Down to the last line, restate the material below exactly.

· · · · · · ·

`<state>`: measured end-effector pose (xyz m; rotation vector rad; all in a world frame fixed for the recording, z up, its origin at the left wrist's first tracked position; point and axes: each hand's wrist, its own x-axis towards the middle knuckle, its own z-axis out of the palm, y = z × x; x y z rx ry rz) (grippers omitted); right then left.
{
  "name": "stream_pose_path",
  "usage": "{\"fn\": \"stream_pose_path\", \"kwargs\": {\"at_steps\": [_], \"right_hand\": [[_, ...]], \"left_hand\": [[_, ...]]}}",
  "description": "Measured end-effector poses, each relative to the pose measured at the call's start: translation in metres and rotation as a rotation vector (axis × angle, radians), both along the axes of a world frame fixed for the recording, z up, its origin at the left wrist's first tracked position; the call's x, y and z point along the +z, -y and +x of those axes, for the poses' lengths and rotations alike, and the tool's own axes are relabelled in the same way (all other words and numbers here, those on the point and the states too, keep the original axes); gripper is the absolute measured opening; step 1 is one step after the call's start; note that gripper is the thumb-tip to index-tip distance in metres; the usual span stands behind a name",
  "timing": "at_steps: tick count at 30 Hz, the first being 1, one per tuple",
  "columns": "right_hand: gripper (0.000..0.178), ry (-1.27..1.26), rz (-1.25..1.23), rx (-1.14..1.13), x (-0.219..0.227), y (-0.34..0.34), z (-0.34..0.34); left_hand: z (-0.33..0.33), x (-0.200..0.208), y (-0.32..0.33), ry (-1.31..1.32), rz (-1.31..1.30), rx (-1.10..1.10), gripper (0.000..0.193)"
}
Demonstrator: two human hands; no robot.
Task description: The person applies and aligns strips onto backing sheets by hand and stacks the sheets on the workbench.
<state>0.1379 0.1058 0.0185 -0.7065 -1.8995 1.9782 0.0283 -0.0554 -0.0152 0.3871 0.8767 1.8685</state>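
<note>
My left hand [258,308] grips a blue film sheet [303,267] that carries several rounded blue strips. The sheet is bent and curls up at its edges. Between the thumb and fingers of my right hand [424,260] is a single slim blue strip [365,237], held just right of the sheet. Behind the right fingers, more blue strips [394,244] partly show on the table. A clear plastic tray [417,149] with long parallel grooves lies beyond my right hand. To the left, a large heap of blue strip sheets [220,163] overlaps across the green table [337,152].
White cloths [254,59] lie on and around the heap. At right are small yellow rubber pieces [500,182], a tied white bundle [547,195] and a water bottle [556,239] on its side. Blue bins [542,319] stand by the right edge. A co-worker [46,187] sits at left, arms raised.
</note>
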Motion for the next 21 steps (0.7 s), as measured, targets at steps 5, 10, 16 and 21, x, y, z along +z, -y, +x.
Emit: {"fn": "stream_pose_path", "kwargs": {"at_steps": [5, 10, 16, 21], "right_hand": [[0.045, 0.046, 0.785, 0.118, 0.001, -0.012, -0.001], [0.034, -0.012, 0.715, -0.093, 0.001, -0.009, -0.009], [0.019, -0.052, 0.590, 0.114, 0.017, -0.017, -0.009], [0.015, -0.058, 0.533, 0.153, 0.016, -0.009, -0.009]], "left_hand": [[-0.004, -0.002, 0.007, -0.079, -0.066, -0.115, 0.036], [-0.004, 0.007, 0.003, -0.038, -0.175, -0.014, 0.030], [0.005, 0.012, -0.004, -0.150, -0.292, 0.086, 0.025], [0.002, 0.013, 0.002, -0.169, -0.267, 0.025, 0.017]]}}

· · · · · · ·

- [Finished task]
`<state>`: measured end-effector pose (xyz m; rotation vector rad; all in a world frame fixed for the recording, z up, its origin at the left wrist's first tracked position; point and axes: each hand's wrist, its own x-axis towards the middle knuckle, its own z-axis out of the palm, y = z × x; x y z rx ry rz) (grippers omitted); right then left.
{
  "name": "stream_pose_path",
  "usage": "{\"fn\": \"stream_pose_path\", \"kwargs\": {\"at_steps\": [_], \"right_hand\": [[_, ...]], \"left_hand\": [[_, ...]]}}",
  "description": "Measured end-effector poses, each relative to the pose measured at the call's start: translation in metres and rotation as a rotation vector (axis × angle, radians), both along the axes of a world frame fixed for the recording, z up, its origin at the left wrist's first tracked position; the call's x, y and z point along the +z, -y and +x of those axes, for the poses' lengths and rotations alike, and the tool's own axes are relabelled in the same way (all other words and numbers here, those on the point and the states too, keep the original axes); gripper is the absolute measured opening; step 1 is one step after the call's start; note that gripper is the thumb-tip to index-tip distance in metres; the usual span stands behind a name",
  "timing": "at_steps: tick count at 30 Hz, the first being 1, one per tuple",
  "columns": "right_hand: gripper (0.000..0.178), ry (-1.27..1.26), rz (-1.25..1.23), rx (-1.14..1.13), x (-0.219..0.227), y (-0.34..0.34), z (-0.34..0.34); left_hand: z (-0.33..0.33), x (-0.200..0.208), y (-0.32..0.33), ry (-1.31..1.32), rz (-1.31..1.30), rx (-1.10..1.10), gripper (0.000..0.193)"
}
Demonstrator: two human hands; no robot.
Task description: The person applies and aligns strips onto backing sheets by hand and stacks the sheets on the workbench.
<state>0.1379 0.1058 0.0185 -0.7065 -1.8995 1.9782 0.0283 -0.0554 -0.0152 0.3871 0.8767 1.8685</state>
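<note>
My left hand [258,308] grips a blue film sheet [303,267] that carries several rounded blue strips. The sheet is bent and curls up at its edges. Between the thumb and fingers of my right hand [424,260] is a single slim blue strip [365,237], held just right of the sheet. Behind the right fingers, more blue strips [394,244] partly show on the table. A clear plastic tray [417,149] with long parallel grooves lies beyond my right hand. To the left, a large heap of blue strip sheets [220,163] overlaps across the green table [337,152].
White cloths [254,59] lie on and around the heap. At right are small yellow rubber pieces [500,182], a tied white bundle [547,195] and a water bottle [556,239] on its side. Blue bins [542,319] stand by the right edge. A co-worker [46,187] sits at left, arms raised.
</note>
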Motion for the next 21 steps (0.7 s), as measured, targets at steps 5, 10, 16 and 21, x, y, z along +z, -y, +x.
Emit: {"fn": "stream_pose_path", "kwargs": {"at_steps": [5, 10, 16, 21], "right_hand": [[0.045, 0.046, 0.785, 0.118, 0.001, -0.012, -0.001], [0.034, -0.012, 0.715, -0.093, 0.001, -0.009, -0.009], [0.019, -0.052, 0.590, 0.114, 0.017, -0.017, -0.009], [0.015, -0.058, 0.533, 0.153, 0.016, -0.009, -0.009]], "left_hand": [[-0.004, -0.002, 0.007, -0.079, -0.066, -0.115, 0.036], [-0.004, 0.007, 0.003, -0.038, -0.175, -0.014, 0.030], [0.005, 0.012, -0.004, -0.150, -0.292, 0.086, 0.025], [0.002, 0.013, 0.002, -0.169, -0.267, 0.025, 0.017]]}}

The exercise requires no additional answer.